Wife asks her husband: “Did you fix the sink?” Husband responds: “Define ‘fix.’” Wife responds: “Define ‘dinner.’” Husband: “…I’ll get the wrench.”

Have a blessed day, friend. Take care and GOD bless.

MOHLovesAlaska

AdamPandora
Community Manager
Community Manager

The husband and wife jokes are always funny. 😂


Adam | Community Moderator
New to the Community? Introduce yourself here
New music alert! Picks of the Week (12.2.25)

Good Thursday evening, dear friend. 

A friend of mine called me this morning and told me he was 4 hours late for work this morning due to an overturned truck that had dumped a load of toupees. I had asked him why so a long delay. He said the Police had to comb through them all.

Have a blessed night, friend. Take care and GOD bless.

 

MOHLovesAlaska

ErickPandora
Community Manager
Community Manager

Thanks for the laugh, @MOHLovesAlaska - I guess you could say the investigation really wigged everyone out. Hope your friend didn’t lose his head waiting around! 😄 Appreciate you sharing the chuckle sir, we all needed a good brush with humor today!

Erick | Senior Manager of Social and Communities

Let's exchange playlists and podcasts in the Music + Podcasts lounge

@ErickPandora Hello, dear friend. I'm glad you got a laugh from that. And thanks for the return pun "wigged" and "losing his head," that was great as well.
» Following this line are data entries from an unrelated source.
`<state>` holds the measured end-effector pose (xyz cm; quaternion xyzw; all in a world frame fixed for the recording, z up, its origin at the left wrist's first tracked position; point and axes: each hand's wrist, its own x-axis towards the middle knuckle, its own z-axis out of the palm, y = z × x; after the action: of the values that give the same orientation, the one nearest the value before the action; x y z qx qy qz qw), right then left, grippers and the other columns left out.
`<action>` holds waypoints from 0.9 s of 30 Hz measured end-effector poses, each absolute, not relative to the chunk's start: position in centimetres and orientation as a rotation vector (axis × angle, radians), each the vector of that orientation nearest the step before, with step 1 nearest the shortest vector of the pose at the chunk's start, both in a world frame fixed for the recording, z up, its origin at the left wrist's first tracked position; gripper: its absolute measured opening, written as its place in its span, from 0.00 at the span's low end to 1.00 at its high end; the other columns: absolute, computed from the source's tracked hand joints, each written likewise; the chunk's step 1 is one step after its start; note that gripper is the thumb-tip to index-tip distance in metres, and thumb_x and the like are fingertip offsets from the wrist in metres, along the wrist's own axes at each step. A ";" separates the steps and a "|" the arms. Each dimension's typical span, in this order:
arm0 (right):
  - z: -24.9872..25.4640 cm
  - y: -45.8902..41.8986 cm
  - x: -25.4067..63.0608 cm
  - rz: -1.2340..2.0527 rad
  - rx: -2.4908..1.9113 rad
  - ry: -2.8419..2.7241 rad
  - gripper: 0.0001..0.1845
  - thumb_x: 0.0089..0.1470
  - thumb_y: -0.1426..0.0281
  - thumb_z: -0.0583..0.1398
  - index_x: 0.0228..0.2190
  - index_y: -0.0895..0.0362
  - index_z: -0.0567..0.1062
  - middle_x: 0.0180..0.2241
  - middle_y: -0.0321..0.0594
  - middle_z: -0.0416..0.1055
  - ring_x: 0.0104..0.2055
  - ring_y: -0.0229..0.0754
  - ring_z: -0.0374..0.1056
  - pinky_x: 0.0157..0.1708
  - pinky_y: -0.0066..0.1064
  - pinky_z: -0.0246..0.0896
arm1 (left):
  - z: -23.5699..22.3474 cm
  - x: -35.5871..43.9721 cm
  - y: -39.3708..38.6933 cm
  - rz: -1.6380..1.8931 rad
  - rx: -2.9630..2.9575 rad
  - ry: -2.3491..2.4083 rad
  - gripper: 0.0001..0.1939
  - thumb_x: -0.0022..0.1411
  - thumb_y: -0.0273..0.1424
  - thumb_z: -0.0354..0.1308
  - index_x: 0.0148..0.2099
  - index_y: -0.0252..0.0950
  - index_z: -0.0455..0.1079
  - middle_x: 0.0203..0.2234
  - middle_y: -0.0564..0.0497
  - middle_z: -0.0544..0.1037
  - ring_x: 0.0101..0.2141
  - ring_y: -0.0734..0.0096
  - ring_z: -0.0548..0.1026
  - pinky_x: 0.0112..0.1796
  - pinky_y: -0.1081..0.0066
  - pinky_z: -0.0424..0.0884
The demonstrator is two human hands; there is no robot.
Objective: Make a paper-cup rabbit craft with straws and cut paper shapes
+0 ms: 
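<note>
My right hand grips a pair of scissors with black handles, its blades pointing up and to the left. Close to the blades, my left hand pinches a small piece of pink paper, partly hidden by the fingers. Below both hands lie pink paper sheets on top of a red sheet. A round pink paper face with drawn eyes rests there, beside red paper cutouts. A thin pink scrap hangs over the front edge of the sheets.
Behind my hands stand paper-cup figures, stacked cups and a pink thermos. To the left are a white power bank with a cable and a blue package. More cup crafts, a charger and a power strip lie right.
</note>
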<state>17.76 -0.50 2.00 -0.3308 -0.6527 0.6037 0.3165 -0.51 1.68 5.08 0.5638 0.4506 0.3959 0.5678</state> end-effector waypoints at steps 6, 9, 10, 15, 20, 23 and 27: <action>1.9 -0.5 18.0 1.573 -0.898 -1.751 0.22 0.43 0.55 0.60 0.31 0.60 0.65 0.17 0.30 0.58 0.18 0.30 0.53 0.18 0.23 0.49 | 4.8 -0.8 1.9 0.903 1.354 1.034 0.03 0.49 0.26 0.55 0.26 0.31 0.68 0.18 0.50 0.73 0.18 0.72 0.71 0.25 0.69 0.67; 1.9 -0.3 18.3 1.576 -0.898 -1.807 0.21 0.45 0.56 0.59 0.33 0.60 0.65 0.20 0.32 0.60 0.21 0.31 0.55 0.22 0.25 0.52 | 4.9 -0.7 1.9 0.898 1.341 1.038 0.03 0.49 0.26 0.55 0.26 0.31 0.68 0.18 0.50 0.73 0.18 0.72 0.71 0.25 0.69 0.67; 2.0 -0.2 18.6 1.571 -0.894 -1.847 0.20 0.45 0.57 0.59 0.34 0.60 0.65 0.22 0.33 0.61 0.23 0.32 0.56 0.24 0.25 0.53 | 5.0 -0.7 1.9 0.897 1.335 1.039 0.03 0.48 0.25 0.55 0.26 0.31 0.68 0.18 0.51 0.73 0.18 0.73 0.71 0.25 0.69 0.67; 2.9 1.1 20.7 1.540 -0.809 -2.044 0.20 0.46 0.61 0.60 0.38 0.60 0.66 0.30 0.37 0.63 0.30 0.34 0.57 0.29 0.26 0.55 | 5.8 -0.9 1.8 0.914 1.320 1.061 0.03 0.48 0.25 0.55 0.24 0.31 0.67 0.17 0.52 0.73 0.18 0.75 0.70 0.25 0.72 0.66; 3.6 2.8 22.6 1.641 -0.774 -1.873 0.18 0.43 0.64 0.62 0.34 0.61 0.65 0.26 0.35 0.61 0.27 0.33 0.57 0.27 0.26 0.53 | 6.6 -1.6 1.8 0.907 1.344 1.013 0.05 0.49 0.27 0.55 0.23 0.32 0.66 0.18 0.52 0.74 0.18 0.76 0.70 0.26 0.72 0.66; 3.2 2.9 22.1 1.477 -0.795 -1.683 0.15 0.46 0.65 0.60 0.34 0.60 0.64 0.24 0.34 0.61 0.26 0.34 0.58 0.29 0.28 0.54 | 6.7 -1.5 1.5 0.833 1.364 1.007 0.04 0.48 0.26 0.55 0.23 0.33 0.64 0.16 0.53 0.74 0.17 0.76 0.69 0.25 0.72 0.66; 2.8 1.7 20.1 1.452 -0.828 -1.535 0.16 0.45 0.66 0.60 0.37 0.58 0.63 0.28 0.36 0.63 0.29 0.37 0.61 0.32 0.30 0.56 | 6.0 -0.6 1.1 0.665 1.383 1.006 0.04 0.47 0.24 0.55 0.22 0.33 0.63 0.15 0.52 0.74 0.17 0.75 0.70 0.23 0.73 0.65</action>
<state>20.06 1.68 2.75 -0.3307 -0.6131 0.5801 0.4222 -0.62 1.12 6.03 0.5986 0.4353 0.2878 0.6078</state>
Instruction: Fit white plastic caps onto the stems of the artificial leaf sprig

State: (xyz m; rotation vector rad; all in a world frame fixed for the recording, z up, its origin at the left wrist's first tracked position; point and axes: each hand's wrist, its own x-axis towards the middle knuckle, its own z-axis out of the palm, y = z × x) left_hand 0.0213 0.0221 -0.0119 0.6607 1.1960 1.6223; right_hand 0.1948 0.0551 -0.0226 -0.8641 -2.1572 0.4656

Have a blessed evening, friend. Take care and GOD bless.

MOHLovesAlaska
0 Kudos

Good Friday evening, friend. Hopefully, this will be a bright spot in your Friday evening.

“Woke up this morning to wedding music coming from my attic. Naturally, I went up to investigate—and found two ghosts getting married. I thought, I have no idea what they see in each other. And their kids? Let’s just say they weren’t much to look at either. Real transparent personalities.”

Have a blessed evening and a wonderful weekend. Take care and GOD bless.

MOHLovesAlaska

AlyssaPandora
Community Manager
Community Manager

Lol, I like this one, @MOHLovesAlaska 🤣 


Alyssa | Community Manager
Join the discussion in Community Chat
Your turn: Q: What’s the most recent song you gave a thumbs up to?
Check out: Pandora for Creators Community
Join the Community Playlist: Autumn Country

Share yours: Q: What's your sound color?

@AlyssaPandora, good Monday afternoon, friend. I'm happy you liked that one. My brother, Jason, came over on Friday for a visit, and the first thing he said was this joke. Thank you for you're great support.

Take care and GOD bless.

 

MOHLovesAlaska

 Good Wednesday afternoon, friend, perhaps this can crack a smile on you.

“Heard a lullaby coming from the basement last night. Went down with a flashlight and found a ghost rocking a cradle. I asked whose baby it was. She said, ‘Mine—he’s just a little boo.’ I peeked in and saw nothing. ‘He’s shy,’ she whispered. Honestly, I think he was just invisible. Like father, like son. Word is, the dad ghost ghosted them both. Can’t say I blame him—he always gave me the chills.”

Have a blessed evening, take care, and GOD bless.